サーチなしで1枚挿しの爆弾カード:これはもっと状況次第だが、話す価値はある。私は前のスタンダードでよく《霊気池の脅威》を相手に《虚空の選別者》を、または《瞬唱の魔道士》《未練ある魂》デッキで《安らかなる眠り》を2枚ほど入れるのを見ていた。この記事で何度も何度も言ったように、サイドボードは全体的なゲームプランを考えなければならない。君のデッキが完全な能力で機能するようにしつつ効果的なサイドボードカードを入れることがほとんどすべての場合正しい。君はより強力な《安らかなる眠り》よりも《貪欲な罠》か《虚空の力戦》の方が欲しいかもしれない。《虚空の選別者》についても同じように感じた。これは「うっかり勝った」カードだが、君のデッキがやろうとしている他の事と噛み合っていない。サイドボードは尖るのではなく戦略的にならなければいけない。この例外は君のデッキがサイドボード後に《虚空の選別者》のような尖ったカードに適合して、唱えるか探すことが出来る場合だ。これが《召喚の調べ》《集合した中隊》デッキでシルバーバレットが強力な理由でもある。

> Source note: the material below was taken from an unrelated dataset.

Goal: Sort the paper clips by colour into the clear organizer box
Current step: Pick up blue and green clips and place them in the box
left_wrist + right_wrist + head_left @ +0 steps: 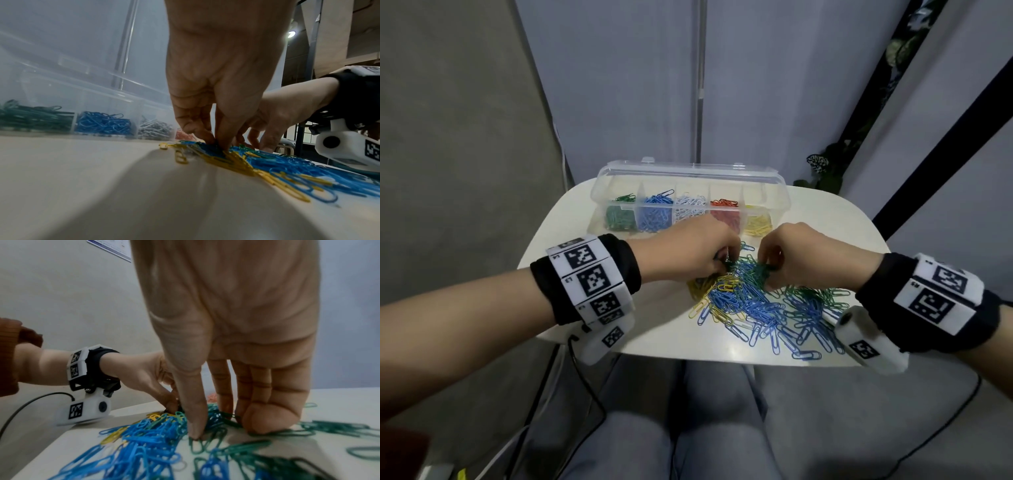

君が使いたくない相互干渉:もし君がサイドボードのカードに合わせてプレイの仕方を変えたくなければ、サイドボードにそれを入れてはいけない。単純に聞こえるが、デッキ構築で考えるべきことだ。もしクリーチャーデッキのサイドボードに4枚の《否認》を入れた場合、君は《否認》2枚の手札をキープしたいか?マナカーブ通りにクリーチャーをプレイする事を諦めて《否認》を握っておくか?すべての選択は、15枚の金脈のフルパワーにアクセスする前に回答が必要な課題を伴う。

(翻訳ここまで)

サイドボードとメインデッキの噛み合わせ、難しいですね。この記事を見て思い出しましたが、モダンのジェスカイフラッシュが時々入れている《黄昏+払暁》も、こちらの《呪文捕らえ》や《瞬唱の魔道士》は残しつつ相手の《死の影》やエルドラージだけをリセット出来て凶悪。

デッキ本来の流れを崩さないカード選択は難しいけど意識するべきですね。